- [Exercise instructions]:
The listing is to be reproduced exactly, excluding its pictures.

START Collected material

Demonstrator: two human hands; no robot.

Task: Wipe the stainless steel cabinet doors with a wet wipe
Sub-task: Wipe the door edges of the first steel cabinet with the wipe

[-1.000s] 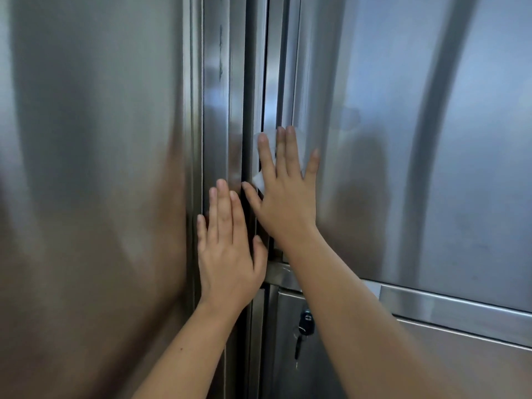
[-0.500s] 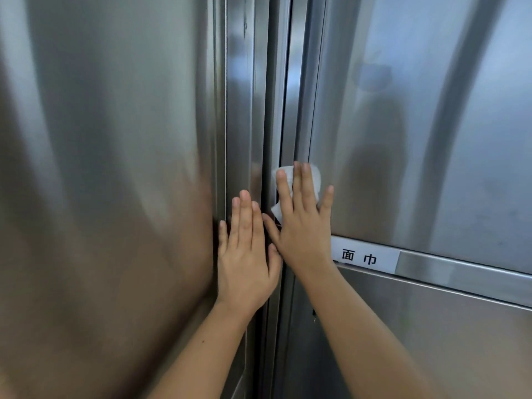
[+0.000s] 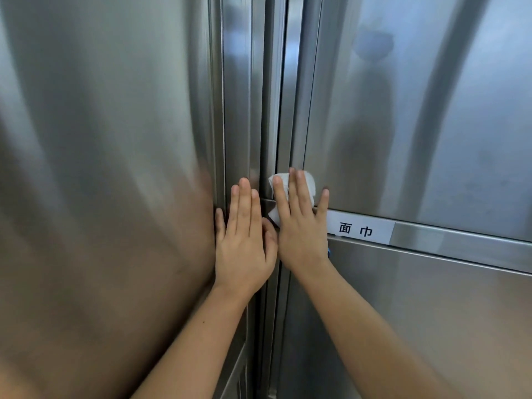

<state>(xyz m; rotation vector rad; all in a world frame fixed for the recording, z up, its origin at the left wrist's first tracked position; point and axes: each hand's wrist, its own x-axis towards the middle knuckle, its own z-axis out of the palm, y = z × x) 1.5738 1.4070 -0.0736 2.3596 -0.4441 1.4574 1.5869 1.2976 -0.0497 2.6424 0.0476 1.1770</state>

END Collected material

- [Exercise response]:
Demonstrator: two human hands; no robot.

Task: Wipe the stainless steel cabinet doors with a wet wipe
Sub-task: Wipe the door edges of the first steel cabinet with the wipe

[-1.000s] 
[-0.500s] 
[+0.000s] 

<state>(xyz m; rotation vector rad; all in a world frame fixed for the recording, z up, its origin at the left wrist's first tracked position; point and axes: each hand's wrist, its own x-axis towards the middle knuckle, its own z-axis out of the palm, y = z × x) 1.5738 1.4070 -0.0736 2.3596 -0.4441 1.4574 1.5869 1.2976 -0.0497 2.6424 0.0476 1.1770</state>

The answer was given in full.